== Segment start ==

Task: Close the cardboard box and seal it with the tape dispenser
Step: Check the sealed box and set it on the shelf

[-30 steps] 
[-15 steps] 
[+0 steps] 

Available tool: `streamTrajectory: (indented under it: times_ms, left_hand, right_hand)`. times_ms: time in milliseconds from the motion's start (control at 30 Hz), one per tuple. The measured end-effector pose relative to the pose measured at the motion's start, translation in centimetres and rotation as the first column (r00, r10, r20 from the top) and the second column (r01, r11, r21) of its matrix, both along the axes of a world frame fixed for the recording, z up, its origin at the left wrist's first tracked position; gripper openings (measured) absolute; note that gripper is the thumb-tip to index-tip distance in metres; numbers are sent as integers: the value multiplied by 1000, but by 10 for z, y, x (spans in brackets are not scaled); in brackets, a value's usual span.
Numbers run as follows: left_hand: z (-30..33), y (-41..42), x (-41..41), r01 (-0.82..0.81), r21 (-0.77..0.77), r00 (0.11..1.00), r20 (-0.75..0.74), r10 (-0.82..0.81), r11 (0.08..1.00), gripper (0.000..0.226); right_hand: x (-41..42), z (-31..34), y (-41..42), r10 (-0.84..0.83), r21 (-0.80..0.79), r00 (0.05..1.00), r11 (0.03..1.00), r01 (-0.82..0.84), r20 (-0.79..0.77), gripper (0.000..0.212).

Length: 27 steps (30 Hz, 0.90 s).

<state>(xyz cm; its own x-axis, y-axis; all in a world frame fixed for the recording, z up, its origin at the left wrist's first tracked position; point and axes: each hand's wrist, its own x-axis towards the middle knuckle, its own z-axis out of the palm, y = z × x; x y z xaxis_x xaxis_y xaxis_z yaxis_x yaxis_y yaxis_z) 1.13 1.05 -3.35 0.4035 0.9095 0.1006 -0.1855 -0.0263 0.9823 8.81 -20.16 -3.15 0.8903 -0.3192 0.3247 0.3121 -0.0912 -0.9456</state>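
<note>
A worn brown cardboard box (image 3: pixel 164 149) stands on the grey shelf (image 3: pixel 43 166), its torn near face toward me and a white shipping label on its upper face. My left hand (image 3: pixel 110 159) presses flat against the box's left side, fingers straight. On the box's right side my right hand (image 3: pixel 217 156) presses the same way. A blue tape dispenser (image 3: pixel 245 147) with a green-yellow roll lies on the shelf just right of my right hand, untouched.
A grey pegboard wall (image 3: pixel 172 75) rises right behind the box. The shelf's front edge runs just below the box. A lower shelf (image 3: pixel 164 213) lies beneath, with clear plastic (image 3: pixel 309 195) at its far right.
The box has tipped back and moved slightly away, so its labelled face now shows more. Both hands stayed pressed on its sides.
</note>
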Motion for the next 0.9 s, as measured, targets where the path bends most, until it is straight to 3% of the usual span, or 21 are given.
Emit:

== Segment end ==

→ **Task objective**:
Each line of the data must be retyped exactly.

→ **Exercise solution**:
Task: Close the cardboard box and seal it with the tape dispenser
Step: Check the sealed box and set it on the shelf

[-30 steps] 
[-15 steps] 
[+0 steps] 

Available tool: `streamTrajectory: (indented under it: times_ms, left_hand, right_hand)`. times_ms: time in milliseconds from the motion's start (control at 30 Hz), one per tuple. The measured end-effector pose relative to the pose measured at the motion's start, translation in centimetres and rotation as the first column (r00, r10, r20 from the top) and the second column (r01, r11, r21) of its matrix, both along the axes of a world frame fixed for the recording, z up, its origin at the left wrist's first tracked position; gripper openings (measured) absolute; note that gripper is the thumb-tip to index-tip distance in metres; numbers are sent as integers: the value multiplied by 1000, but by 10 for z, y, x (spans in brackets are not scaled); in brackets, a value's usual span.
Numbers run as follows: left_hand: z (-30..33), y (-41..42), x (-41..41), r01 (-0.82..0.81), r21 (-0.77..0.77), r00 (0.11..1.00), r20 (-0.75..0.74), r10 (-0.82..0.81), r11 (0.08..1.00), gripper (0.000..0.226); right_hand: x (-41..42), z (-31..34), y (-41..42), r10 (-0.84..0.83), r21 (-0.80..0.79), r00 (0.05..1.00), r11 (0.03..1.00), r01 (-0.82..0.84), r20 (-0.79..0.77), gripper (0.000..0.212).

Length: 27 steps (30 Hz, 0.90 s).

<state>(xyz cm; its own x-axis, y-axis; all in a world frame fixed for the recording, z up, its origin at the left wrist's first tracked position; point and axes: each hand's wrist, its own x-axis towards the middle knuckle, its own z-axis out of the palm, y = z × x; x y z xaxis_x xaxis_y xaxis_z yaxis_x yaxis_y yaxis_z) 1.13 1.05 -3.35 0.4035 0.9095 0.1006 -0.1855 -0.0263 0.9823 8.81 -20.16 -3.15 0.8903 -0.3192 0.3247 0.3121 -0.0912 -0.9456</state>
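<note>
A worn brown cardboard box (image 3: pixel 164 149) stands on the grey shelf (image 3: pixel 43 166), its torn near face toward me and a white shipping label on its upper face. My left hand (image 3: pixel 110 159) presses flat against the box's left side, fingers straight. On the box's right side my right hand (image 3: pixel 217 156) presses the same way. A blue tape dispenser (image 3: pixel 245 147) with a green-yellow roll lies on the shelf just right of my right hand, untouched.
A grey pegboard wall (image 3: pixel 172 75) rises right behind the box. The shelf's front edge runs just below the box. A lower shelf (image 3: pixel 164 213) lies beneath, with clear plastic (image 3: pixel 309 195) at its far right.
The box has tipped back and moved slightly away, so its labelled face now shows more. Both hands stayed pressed on its sides.
</note>
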Motion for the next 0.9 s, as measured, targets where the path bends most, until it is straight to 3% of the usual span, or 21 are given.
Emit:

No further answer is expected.